Every line of the data below needs to be reproduced exactly.

>>>>>

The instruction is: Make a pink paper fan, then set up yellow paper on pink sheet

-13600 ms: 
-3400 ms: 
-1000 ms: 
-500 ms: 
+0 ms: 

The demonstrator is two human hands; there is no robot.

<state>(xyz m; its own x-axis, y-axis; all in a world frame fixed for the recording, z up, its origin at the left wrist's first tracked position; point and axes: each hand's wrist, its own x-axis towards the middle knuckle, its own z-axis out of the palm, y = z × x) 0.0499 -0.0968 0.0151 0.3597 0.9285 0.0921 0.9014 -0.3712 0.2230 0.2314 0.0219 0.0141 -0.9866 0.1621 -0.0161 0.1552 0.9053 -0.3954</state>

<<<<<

▶ _Written answer_:
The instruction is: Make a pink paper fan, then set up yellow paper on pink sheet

-13600 ms: 
-3400 ms: 
-1000 ms: 
-500 ms: 
+0 ms: 

The demonstrator is two human hands; there is no robot.

<state>(xyz m; its own x-axis, y-axis; all in a world frame fixed for the recording, z up, its origin at the left wrist's first tracked position; point and axes: each hand's wrist, its own x-axis towards the middle knuckle, its own z-axis out of the palm, y = z × x) 0.0499 -0.0968 0.0151 0.3597 0.9285 0.0921 0.9014 -0.3712 0.2230 0.2314 0.0219 0.0141 -0.9866 0.1621 -0.0161 0.1552 0.9053 -0.3954</state>

The exercise is done, and nothing more is needed.